§ **Task goal**
Print the first line of the records below and every line after it, up to and including the line with "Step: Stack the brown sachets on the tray". Print nothing else.

§ **Material for the task**
◆ ◆ ◆
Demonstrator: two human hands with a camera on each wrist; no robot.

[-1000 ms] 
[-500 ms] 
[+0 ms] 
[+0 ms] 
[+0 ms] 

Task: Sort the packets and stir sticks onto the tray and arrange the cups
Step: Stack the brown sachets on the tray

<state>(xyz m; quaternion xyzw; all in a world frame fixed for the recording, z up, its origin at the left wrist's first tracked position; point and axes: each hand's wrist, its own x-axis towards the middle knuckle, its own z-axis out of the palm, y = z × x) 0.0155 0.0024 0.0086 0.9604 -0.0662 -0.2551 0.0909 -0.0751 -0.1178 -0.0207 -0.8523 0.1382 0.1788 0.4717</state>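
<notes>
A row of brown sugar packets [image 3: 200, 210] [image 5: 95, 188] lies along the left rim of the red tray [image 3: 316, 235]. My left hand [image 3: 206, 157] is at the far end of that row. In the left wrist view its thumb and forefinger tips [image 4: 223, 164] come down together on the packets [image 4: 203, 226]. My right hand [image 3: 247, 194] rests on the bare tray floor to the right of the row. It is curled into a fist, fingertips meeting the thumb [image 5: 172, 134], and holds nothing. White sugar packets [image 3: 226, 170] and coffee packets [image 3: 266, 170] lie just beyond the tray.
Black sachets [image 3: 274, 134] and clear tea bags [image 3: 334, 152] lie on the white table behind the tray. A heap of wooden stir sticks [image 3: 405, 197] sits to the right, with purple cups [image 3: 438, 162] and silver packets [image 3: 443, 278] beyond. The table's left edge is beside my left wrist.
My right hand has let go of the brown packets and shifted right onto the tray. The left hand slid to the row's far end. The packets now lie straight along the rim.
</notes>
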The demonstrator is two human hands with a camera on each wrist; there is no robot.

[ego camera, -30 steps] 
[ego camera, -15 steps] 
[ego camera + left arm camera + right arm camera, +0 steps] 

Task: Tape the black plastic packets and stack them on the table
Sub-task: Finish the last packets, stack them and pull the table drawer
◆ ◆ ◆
§ **Solution**
Demonstrator: two human hands with a camera on each wrist; no robot.

[-1000 ms] 
[-500 ms] 
[+0 ms] 
[+0 ms] 
[+0 ms] 

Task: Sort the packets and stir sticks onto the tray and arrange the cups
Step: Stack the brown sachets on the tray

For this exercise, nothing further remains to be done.